Mas… E quanto ao Brasil onde a democracia ainda está embalada em cueiros? Instituições em crise, Poderes em guerra por um tensionamento constante provocado por um presidente democraticamente eleito que fala em armar a população para estabelecer grupos civis paramilitares contra outros gestores igualmente eleitos pelo viés democrático. Sem conversa, pela força. Mais autoritário que isso, como diz o ditado, só dois disso. Está aí um dos paradoxos da democracia. Platão falou disso. Karl Popper, um filósofo austríaco, morto na década de 90, teorizou sobre isso. Eis que aqui também a democracia deu sinais de fadiga com a ascensão dessa antipolítica, do antissistema. Foi uma saída pela extrema-direita. Appadurai diz que essa “saída é uma forma de dar voz à satisfação ou decepção”. É o desejo cego de se fazer ouvir, de romper com um Estado que não solucionou as carências do povo. Na prática, um voto de protesto. Voto cego, surdo e manco porque não racional.

Lembro-me agora de Clarice Lispector. Ela escreveu: “mude, mas comece devagar porque a direção é mais importante que a velocidade”. Aqueles que buscam milagres e mitificam pessoas na crença de que elas solucionarão problemas crônicos como a miséria e violência num passe de mágica certamente não leram ou não deram ouvidos à Clarice. Perdoem-me o apelo poético. É que a poesia, assim como a filosofia e as ciências sociais, nos ajuda a romper com o óbvio, e nos impulsiona para fora da caverna da ignorância em busca do entendimento à luz da razão. Aqui eu cito Platão mais uma vez… É um recorte no tempo que talvez mostre como nos tornamos vulneráveis quando nos guiamos pelo medo, pelo cansaço e deixamos a emoção calar a razão.

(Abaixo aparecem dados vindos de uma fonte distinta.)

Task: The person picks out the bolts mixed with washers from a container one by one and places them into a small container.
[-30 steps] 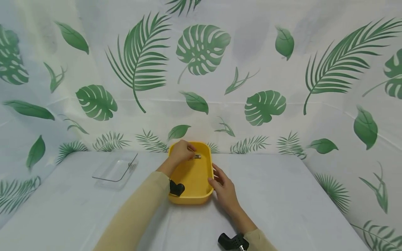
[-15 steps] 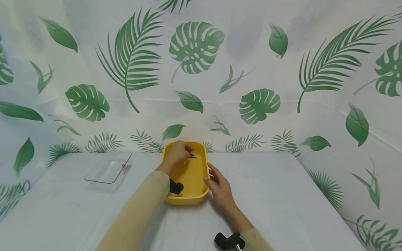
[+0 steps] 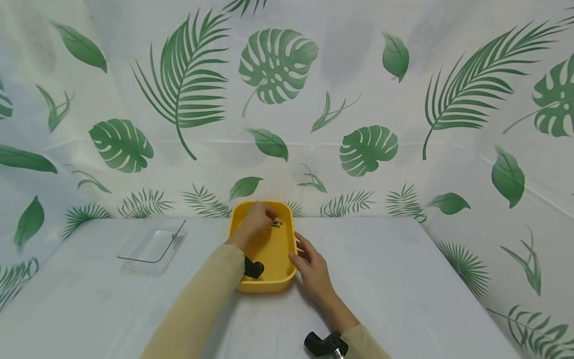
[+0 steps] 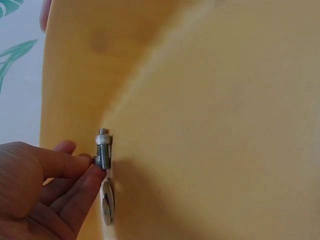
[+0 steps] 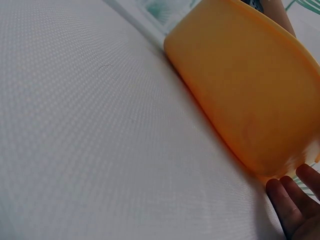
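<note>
A yellow plastic tub (image 3: 271,264) stands at the back middle of the table. My left hand (image 3: 257,219) reaches inside it, near the far end. In the left wrist view, its thumb and fingertips pinch a small metal bolt (image 4: 103,150) with a ring around its upper part, close to the tub's wall. Flat round metal washers (image 4: 108,202) lie just below the fingertips. My right hand (image 3: 314,271) is at the tub's right side, thumb at the rim and extended fingers along the outer wall. In the right wrist view those fingertips (image 5: 280,187) rest against the tub's lower corner.
To the left stands a clear rectangular container (image 3: 152,261), with something small near its right side. White cloth (image 3: 403,294) covers the table. A leaf-printed curtain (image 3: 314,159) hangs right behind the tub.
The head view has turned slightly, so everything sits a little further left. Both hands stay at the tub, and the small metal parts by the left fingertips have shifted slightly.
</note>
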A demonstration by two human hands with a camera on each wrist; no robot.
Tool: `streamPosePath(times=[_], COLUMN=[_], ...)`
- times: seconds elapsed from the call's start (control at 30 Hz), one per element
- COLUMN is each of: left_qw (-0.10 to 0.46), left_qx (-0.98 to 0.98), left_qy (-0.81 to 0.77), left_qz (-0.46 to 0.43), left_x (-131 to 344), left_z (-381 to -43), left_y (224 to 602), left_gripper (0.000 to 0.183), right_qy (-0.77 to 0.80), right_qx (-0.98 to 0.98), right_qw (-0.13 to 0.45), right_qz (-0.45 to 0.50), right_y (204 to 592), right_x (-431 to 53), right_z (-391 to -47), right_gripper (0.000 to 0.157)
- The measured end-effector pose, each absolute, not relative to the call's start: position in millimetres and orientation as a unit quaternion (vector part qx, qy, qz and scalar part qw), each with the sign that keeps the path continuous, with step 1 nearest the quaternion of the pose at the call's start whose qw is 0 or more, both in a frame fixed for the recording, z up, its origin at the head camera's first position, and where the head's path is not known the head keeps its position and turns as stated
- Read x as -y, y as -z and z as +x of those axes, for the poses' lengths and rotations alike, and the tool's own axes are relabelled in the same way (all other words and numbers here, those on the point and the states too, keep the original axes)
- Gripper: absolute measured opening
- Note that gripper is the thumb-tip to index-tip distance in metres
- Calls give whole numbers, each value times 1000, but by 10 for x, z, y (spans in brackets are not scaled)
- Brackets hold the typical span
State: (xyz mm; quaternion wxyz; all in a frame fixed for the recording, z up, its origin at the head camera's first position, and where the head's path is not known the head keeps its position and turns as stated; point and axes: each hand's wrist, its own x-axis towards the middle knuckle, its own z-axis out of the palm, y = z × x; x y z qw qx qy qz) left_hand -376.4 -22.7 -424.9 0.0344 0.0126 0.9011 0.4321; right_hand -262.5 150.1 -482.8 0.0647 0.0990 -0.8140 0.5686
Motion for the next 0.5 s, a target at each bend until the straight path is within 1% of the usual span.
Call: streamPosePath(times=[0.3, 0.5], left_qw=[62, 74], left_qx=[-892, -897], left_qy=[-447, -434], left_qz=[20, 29], left_x=[239, 224], left_z=[-3736, -3757], left_y=[4264, 4266], left_gripper=[32, 28], right_qy=[-576, -572], right_qx=[808, 811], right_qw=[67, 69], right_qz=[106, 101], right_y=[4832, 4843], right_x=[-1506, -1508], right_z=[-2636, -2650], right_gripper=[54, 54])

De fato, ventos sombrios sopram nessas terras. Com alguma reação – tímida e retardatária – do parlamento e do judiciário, milícias digitais avançam no anonimato propagando mentiras e espalhando desinformação – publicações impulsionadas por bots ou robôs virtuais para manipular a opinião pública e criar mais e mais instabilidade. Há também uma forte pressão popular, embora limitada à esfera virtual, por medidas enérgicas contra movimentos reacionários com traços fascistas, e um estranho comportamento daqueles que guardam a Constituição e o Parlamento.

O que esperam? Fico pensando se a estratégia é deixar que esses movimentos enfraqueçam o presidente que tem apoiado protestos contra a democracia, criado crises entres os Poderes e produzido uma série de descalabros quando o assunto é segurança sanitária. Pode ser. É uma estratégia. Arriscada, mas é. Mas me pergunto também, instigada por outro paradoxo, o da tolerância, também pensado pelo Popper, como tolerar o intolerável?  E, nesse caso, o intolerável de forma muito objetiva é o desrespeito à lei, à carta cidadã, à segurança nacional por meio da incitação à violência e ao terrorismo. Ora, não há direitos absolutos. Ninguém deveria passar incólume diante do cometimento de crimes, mesmo que estes tenham aparência de liberdade de manifestação.